*How to complete this task:* When you find the word "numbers" in a line of the entries, please copy the whole line.

● ● ● ●

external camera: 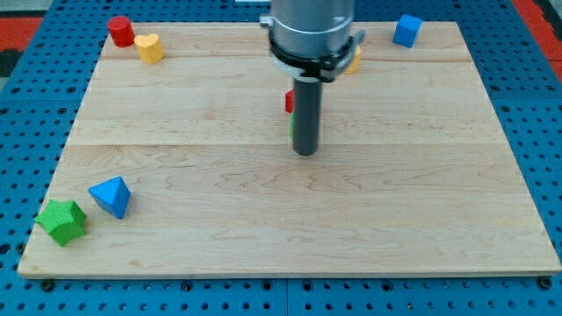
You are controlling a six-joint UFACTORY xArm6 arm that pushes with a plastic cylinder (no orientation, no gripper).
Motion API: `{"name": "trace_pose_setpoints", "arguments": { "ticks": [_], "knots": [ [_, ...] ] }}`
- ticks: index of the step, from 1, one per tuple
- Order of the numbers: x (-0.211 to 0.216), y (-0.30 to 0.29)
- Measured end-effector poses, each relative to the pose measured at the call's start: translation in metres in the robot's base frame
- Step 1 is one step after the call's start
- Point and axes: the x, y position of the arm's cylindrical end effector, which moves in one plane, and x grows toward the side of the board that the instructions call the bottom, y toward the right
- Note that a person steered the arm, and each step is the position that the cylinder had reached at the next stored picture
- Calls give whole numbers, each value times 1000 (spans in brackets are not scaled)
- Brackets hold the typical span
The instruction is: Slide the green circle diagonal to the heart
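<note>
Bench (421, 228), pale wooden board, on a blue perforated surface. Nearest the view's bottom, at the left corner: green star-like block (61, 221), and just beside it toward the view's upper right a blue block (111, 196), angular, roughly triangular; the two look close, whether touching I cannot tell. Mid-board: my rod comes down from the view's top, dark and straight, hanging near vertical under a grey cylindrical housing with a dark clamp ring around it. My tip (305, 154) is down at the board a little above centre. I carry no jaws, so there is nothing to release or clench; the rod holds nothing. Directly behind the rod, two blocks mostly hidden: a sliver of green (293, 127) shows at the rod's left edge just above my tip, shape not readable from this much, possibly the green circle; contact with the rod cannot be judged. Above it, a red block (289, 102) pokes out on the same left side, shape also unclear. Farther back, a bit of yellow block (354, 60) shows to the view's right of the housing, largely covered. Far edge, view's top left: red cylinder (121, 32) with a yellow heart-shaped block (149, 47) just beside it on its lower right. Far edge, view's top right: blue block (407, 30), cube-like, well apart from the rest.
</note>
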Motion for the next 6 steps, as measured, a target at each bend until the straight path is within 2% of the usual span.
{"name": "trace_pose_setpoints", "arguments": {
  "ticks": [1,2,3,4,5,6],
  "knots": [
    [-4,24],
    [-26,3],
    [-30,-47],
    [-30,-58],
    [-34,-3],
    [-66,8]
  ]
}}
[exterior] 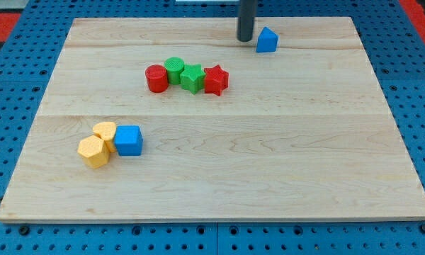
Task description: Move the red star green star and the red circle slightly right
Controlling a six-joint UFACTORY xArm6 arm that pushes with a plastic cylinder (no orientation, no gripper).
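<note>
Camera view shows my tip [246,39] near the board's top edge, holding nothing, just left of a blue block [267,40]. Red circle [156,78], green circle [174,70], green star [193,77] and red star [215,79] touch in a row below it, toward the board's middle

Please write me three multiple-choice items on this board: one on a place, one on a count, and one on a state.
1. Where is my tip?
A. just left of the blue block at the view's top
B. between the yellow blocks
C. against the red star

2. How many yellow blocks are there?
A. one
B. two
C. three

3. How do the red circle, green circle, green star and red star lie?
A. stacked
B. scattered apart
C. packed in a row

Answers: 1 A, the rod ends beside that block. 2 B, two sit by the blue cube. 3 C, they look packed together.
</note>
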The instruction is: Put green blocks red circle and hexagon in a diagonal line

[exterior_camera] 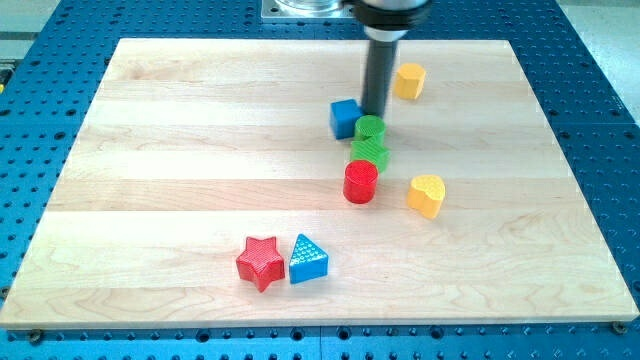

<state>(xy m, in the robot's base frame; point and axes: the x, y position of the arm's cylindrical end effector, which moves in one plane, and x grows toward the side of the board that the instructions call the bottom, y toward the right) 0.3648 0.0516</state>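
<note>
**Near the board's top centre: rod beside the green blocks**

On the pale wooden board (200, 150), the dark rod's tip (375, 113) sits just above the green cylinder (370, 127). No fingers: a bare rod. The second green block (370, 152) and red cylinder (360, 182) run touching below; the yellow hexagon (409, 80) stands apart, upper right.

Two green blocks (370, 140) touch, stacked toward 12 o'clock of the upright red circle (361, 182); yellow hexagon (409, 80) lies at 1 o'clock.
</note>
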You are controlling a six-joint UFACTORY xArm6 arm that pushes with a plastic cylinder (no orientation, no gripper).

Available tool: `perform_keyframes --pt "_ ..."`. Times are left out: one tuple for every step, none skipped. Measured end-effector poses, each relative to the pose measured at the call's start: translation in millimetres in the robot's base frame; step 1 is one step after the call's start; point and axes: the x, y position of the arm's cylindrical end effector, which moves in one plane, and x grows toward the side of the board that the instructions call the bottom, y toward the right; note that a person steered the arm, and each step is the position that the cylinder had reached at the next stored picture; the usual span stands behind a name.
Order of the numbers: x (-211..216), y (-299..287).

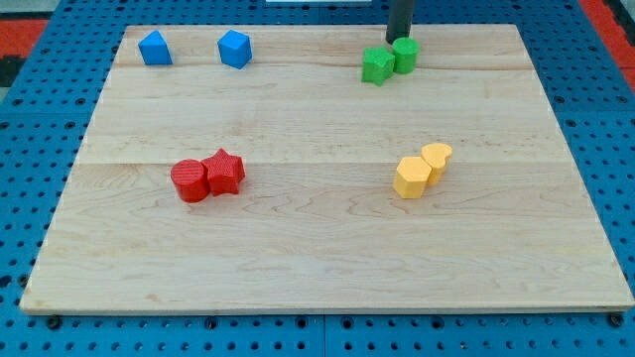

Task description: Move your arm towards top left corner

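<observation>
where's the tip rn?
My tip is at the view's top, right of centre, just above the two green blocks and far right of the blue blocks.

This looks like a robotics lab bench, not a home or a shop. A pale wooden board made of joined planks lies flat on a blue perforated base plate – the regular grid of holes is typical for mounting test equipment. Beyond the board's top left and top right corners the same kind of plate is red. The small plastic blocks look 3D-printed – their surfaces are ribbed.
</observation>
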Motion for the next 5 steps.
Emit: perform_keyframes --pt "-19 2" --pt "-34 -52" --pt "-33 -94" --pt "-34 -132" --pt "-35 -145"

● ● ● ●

*Result for this task:*
- Order of the numbers: x (-0.211 to 0.216), y (-0.30 to 0.29)
- Calls give whole numbers, each value times 1000 (spans in brackets are not scaled)
Order of the numbers: x (-211..216), y (-299..287).

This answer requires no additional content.